The output is the lines below from the one with "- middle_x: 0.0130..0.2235" through the one with "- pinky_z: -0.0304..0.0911", both included, printed exactly and with no other line.
#### Available data ####
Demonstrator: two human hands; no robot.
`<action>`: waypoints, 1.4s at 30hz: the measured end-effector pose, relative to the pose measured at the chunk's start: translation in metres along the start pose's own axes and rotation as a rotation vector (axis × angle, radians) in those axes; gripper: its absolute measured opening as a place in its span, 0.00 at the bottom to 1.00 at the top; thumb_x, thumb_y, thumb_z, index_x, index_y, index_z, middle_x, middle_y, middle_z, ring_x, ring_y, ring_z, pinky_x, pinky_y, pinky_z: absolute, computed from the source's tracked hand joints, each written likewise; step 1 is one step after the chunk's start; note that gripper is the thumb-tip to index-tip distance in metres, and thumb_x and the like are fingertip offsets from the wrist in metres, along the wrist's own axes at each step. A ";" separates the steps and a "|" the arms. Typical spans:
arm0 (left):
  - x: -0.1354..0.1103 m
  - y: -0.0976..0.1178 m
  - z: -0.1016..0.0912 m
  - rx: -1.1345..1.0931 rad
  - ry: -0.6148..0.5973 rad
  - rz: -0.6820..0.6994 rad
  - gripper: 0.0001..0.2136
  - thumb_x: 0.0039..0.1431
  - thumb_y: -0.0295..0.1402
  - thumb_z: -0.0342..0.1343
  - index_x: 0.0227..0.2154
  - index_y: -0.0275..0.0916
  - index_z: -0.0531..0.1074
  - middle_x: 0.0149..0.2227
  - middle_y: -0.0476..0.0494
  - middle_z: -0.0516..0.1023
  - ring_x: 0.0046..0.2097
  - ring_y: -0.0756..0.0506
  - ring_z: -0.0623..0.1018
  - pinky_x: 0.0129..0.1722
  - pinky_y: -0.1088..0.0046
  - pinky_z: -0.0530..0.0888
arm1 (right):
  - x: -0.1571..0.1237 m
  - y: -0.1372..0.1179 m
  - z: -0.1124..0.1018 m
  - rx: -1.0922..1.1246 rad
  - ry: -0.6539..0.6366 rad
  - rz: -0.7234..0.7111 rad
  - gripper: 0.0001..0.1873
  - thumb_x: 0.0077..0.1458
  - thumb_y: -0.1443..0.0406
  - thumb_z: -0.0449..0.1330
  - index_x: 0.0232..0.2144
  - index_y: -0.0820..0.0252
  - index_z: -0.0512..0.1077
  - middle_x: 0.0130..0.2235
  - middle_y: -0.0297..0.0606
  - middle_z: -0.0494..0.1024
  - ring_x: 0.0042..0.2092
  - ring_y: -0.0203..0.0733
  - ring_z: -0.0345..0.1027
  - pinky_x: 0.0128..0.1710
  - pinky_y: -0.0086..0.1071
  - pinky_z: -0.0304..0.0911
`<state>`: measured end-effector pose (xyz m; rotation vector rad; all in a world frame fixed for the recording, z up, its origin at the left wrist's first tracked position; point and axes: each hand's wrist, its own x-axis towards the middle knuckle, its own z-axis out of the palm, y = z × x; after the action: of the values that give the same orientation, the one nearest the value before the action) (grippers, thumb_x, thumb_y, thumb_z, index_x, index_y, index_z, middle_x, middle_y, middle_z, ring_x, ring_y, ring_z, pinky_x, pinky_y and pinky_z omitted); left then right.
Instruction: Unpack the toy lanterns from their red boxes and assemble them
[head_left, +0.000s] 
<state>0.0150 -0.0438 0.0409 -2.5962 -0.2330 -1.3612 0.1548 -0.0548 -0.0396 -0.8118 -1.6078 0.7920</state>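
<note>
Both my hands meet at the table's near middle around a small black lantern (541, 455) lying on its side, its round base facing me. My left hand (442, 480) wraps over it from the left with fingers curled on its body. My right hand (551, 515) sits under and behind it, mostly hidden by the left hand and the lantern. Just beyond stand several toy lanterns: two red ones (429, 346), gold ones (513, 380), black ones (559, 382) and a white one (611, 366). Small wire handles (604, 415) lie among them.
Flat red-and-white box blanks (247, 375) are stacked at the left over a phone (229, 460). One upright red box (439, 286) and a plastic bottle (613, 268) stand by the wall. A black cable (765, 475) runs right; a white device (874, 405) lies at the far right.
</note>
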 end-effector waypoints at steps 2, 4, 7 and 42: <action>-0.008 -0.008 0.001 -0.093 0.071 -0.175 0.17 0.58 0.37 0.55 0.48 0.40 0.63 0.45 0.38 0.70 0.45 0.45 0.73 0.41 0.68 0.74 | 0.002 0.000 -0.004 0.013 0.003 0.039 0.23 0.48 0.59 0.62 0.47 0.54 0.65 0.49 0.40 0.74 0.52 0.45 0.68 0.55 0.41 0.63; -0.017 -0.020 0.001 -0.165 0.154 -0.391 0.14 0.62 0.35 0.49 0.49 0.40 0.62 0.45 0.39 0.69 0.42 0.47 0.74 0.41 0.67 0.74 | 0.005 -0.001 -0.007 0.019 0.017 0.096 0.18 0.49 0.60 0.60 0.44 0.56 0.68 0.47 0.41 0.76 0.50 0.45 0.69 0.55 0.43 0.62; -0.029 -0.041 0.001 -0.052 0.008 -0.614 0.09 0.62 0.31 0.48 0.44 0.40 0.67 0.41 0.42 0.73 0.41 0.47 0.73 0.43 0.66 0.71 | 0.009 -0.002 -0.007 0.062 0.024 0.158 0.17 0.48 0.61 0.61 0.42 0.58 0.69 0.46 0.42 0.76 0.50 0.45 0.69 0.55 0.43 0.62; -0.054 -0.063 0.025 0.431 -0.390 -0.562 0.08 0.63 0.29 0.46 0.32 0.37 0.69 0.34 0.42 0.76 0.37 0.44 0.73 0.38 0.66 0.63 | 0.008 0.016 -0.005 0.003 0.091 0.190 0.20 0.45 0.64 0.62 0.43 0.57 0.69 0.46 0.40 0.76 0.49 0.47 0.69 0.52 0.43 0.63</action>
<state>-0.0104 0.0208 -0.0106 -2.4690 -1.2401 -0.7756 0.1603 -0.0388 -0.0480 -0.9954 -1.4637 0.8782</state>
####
#### [Expected output]
  - middle_x: 0.0130..0.2235
  - middle_y: -0.0297..0.0606
  - middle_z: -0.0494..0.1024
  - ring_x: 0.0042..0.2092
  - ring_y: -0.0203..0.0733
  - ring_z: -0.0345..0.1027
  - pinky_x: 0.0128..0.1710
  - pinky_y: -0.0086..0.1071
  - pinky_z: -0.0304..0.0911

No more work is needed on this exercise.